Robson Pedrosa Costa wins LACS-SHA’s Kimberly S. Hanger Article Prize 2024
19.09.2024
Cassia Roth (University of Georgia) and Robson Pedrosa Costa (Instituto Federal de Pernambuco/CH-ULisboa)'s article “'Maria Simoa, Who Birthed Twenty-Four Children'": Slavery, Motherhood, and Freedom on the Benedictine Estates, Pernambuco, Brazil, 1866–1871” (Hispanic American Historical Review 103:1) received the 2024 Kimberly S. Hanger Article Prize awarded by the Latin American and Caribbean Section (LACS) of the Southern Historical Association. LACS-SHA was established in 1998 to promote the study of the history of Latin America and the Caribbean, particularly in the U.S. South. Each year the Associaton awards a prize for the best article published in the previous year in the fields of Latin America, Caribbean, American Borderlands and Frontiers, or Atlantic World history.

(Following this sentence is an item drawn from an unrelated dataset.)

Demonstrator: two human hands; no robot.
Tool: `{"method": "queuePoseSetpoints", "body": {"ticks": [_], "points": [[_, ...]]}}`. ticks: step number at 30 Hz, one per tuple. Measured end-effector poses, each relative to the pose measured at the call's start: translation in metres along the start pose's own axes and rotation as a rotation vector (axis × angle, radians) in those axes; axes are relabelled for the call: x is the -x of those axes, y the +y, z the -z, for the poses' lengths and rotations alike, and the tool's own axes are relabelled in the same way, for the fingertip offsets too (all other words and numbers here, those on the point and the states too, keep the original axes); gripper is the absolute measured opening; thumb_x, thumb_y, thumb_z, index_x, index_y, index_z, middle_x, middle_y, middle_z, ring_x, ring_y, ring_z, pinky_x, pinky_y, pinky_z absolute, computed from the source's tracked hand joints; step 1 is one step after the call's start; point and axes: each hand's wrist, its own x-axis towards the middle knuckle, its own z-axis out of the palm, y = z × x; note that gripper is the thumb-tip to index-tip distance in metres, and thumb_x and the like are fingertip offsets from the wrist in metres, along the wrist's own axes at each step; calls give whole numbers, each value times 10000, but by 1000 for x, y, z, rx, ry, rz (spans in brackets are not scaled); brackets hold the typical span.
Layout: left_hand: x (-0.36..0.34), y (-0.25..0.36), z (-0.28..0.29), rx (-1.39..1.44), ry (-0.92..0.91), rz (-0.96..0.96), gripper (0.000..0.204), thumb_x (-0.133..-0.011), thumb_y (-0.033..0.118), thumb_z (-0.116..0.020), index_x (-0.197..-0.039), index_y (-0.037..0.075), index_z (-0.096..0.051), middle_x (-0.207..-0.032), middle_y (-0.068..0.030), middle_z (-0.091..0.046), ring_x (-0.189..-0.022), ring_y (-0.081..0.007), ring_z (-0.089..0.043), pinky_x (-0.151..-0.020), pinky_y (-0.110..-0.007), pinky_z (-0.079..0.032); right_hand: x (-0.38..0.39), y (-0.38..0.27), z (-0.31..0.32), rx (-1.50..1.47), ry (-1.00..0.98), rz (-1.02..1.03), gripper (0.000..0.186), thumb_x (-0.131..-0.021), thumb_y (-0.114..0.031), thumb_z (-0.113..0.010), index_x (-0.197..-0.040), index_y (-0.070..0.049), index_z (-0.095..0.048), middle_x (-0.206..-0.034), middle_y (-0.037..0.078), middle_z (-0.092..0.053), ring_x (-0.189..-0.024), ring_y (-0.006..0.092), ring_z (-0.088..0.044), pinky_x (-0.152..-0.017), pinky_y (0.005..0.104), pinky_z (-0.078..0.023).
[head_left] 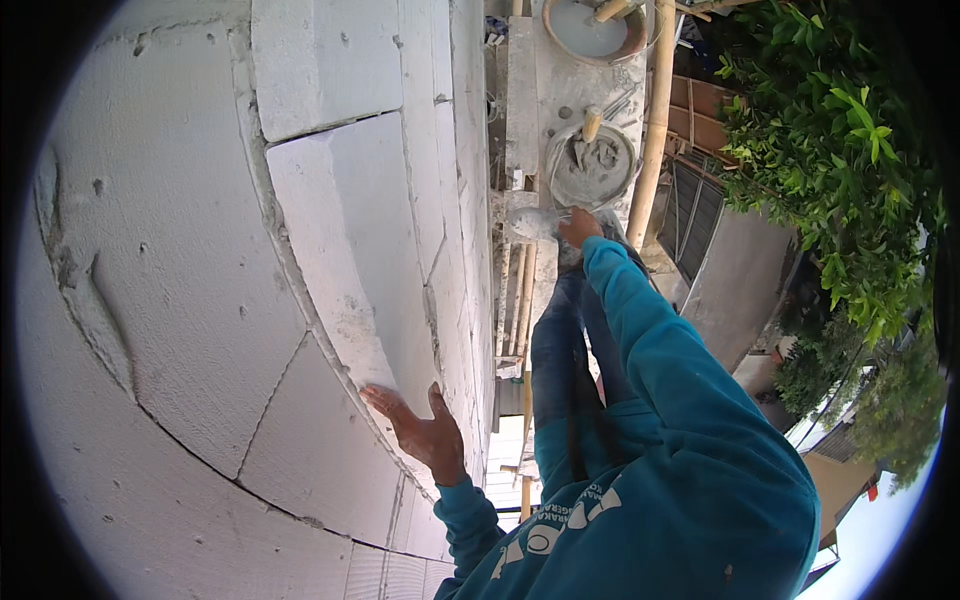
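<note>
My left hand (421, 431) lies against the wall of pale blocks (340, 240), fingers stretched out and thumb apart, holding nothing. Farther off, above my legs, my right hand (579, 229) is closed around a grey, mortar-smeared trowel (532, 222). Its rounded blade end sticks out to the left of the fist, toward the wall; the handle is hidden in my fingers. Just beyond that hand, a round tub (562, 190) contains wet grey mortar. A tool with a wooden handle (592, 124) stands in the mortar.
A second tub (636, 42) with greyish liquid stands farther along the mortar-stained platform (560, 90). Along the platform's right side runs a bamboo pole (656, 120). Leafy branches (830, 150) hang at the right, above roofs. Thinner poles (524, 300) lie beside my legs.
</note>
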Motion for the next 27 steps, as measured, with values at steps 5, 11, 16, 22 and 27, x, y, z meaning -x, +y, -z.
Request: {"method": "queuePoseSetpoints", "body": {"ticks": [5,11,16,22,27], "points": [[0,-4,-14,-213,84,-9,969,-756,108,-784,-1510,25,-181,-1546,-216,-245,-1393,-410,-307,-1121,-502,-331,-30,-9,-34,44,-22,-105,737,-816,-488,-652,-1382,-79,-416,-1367,164,-503,-1307,338,-436,-1115,526,-285],[-2,11,-17,-162,49,104,955,-786,145,-766,-1518,38,-162,-1543,-219,-253,-1395,-413,-301,-1121,-512,-322,-32,9,-31,138,-60,56,687,-839,-531,-601,-1327,-62,-480,-1236,212,-600,-1182,377,-545,-1078,523,-329],[1,5,-14,-188,60,60,955,-785,145,-764,-1515,24,-160,-1559,-216,-206,-1410,-406,-272,-1132,-481,-315,-20,38,31,-284,242,-26,538,-879,-521,-535,-972,-8,-668,-913,275,-658,-903,461,-624,-832,502,-483],[-2,5,-9,-151,46,21,976,-765,155,-781,-1508,4,-166,-1567,-211,-184,-1414,-391,-273,-1133,-465,-320,-55,40,120,-163,401,26,544,-895,-512,-514,-793,-11,-703,-810,271,-657,-814,452,-641,-775,523,-494],[1,6,-10,-132,62,20,966,-773,167,-777,-1505,-3,-170,-1570,-199,-186,-1413,-382,-281,-1129,-454,-327,-68,33,147,-164,479,56,529,-899,-493,-515,-819,-5,-704,-822,285,-646,-829,470,-628,-782,530,-488]]}}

In the words of the selection committee, "Cassia Roth and Robson Pedrosa Costa examine the slaveholding and manumission practices of monks on different Benedictine estates in Pernambuco Brazil during the final decades of slavery. Through close readings of monastery records, the authors show how monks made paternalistic calculations about women's reproduction, specifically that if they freed some, but not all, of enslaved women's children, they could naturally increase slave populations and tether family members, whether enslaved or free, to the monasteries. As the authors explore some of the first institutionalized strategies of gradual manumission in Brazil, their findings demonstrate that line between slavery and freedom always remained tenuous. The Benedictines’ projects, the authors argue, preceded and served as a test case for future national abolitionist policies only a few years later. Even as they mine historical sources created by a corporate enslaver, Roth and Pedrosa Costa reveal enslaved people’s ideas about family, love, and freedom. In so doing, the authors point to the agency of enslaved individuals and particularly enslaved mothers. The authors makes a powerful case for the continued importance of microhistories to shed light on larger historical processes of slavery and the past more broadly."
An honorable mention was also awarded to Alfredo Luis Escudero's “The New Age of Andeans: Chronological Age, Indigenous Labor, and the Making of Spanish Colonial Rule” (Hispanic American Historical Review 103:1).